Yes, but remember there are two of these places, as there are two
variants of copy_to_survivor_space_XXX_undo().

> I tried this with the reproducer that Jungwoo has. It gives the same good results as the originally suggested patch.
> 
> [… snipped timing results …]
> So, I think it is fair to say that it is unnecessary to add the new state variable.

Thanks for obtaining experimental support for the theory.

> I also agree that the existing flag has the same race behavior as the new one that was proposed. While I agree with Kim that racing on a variable is always scary I think it is pretty safe in this case. We only race on setting it from false to true. And if anybody sees a stale false value they will just take a more expensive path in the code. Nothing will break.

I'm more inclined to agree now that I've read a lot more code.  A comment
in the code would be good though.

>> It seems like an even better approach would be to arrange to terminate
>> the iteration over surviving objects early once promotion failure has
>> occurred, rather than continuing to perform work that will ultimately
>> be discarded. That looks to me like a much harder change to make
>> though.
> 
> Unfortunately it is not possible to stop iteration over all objects in the young gen. We still need to scan them all to update their references. Even objects we have not yet scanned may have references to objects that we moved before we got the promotion failure. So we can not immediately abandon scanning and go to to a full GC when we hit a promotion failure.
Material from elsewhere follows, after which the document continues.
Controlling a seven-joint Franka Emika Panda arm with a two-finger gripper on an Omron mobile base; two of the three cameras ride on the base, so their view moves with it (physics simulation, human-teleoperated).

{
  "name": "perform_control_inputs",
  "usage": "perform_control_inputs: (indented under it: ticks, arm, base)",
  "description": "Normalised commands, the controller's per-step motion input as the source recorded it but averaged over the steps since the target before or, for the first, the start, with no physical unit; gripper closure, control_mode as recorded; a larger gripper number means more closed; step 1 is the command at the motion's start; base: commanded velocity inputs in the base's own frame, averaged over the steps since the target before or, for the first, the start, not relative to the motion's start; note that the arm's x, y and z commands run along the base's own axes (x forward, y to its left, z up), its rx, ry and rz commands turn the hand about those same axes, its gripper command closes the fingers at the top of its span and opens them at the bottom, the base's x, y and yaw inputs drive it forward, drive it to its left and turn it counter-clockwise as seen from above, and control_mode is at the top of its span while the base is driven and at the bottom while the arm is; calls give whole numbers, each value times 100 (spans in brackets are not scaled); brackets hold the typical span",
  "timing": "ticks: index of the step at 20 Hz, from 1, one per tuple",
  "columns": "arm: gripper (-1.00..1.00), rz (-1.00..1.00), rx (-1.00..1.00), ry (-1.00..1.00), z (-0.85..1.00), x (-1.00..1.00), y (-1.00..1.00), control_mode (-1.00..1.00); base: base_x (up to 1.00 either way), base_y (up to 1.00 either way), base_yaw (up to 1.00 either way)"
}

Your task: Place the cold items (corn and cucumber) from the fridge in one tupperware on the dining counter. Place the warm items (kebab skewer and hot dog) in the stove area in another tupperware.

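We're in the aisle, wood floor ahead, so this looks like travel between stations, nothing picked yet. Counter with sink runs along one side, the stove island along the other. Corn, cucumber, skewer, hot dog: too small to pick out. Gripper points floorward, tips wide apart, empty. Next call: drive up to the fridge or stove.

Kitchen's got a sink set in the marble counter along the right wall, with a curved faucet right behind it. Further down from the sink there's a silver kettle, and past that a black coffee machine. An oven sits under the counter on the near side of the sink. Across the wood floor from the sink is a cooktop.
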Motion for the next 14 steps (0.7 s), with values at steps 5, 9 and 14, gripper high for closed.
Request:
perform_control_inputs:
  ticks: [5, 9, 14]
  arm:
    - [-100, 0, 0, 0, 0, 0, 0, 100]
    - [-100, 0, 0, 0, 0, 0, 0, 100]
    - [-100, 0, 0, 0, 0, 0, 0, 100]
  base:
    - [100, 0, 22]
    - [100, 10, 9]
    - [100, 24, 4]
First we need to make sure that all objects have their references updated.

Yes, that's the kind of thing I was worried about, though I obviously
hadn't thought it through very carefully.

I think this does leave open the possibility of moving the
_promotion_failed flag check earlier in copy_to_survivor_space_XXX(),
to also bypass the tenuring query and the possible allocation in
to_space, instead just always treating as a promotion failure once the
_promotion_failure flag is true.

The rationale would be that, once promotion failure has occurred, it
might be better to leave all the remaining unprocessed objects in
place as promotion failures than (attempt to) copy any of them to
to_space. If nothing else, it might reduce the number of to_space
pages being dirtied.

I'm not sure it would be overall beneficial though, as it looks like
treating more objects as promotion failures could result in a lot more
mark preservation (which looks to be relatively expensive to do in
some cases), and processing the preserved marks appears to be
single-threaded at present. So while I think moving the
_promotion_failed flag check earlier would work from a correctness
standpoint, it's not yet clear to me even what the sign of the
resulting performance change might be.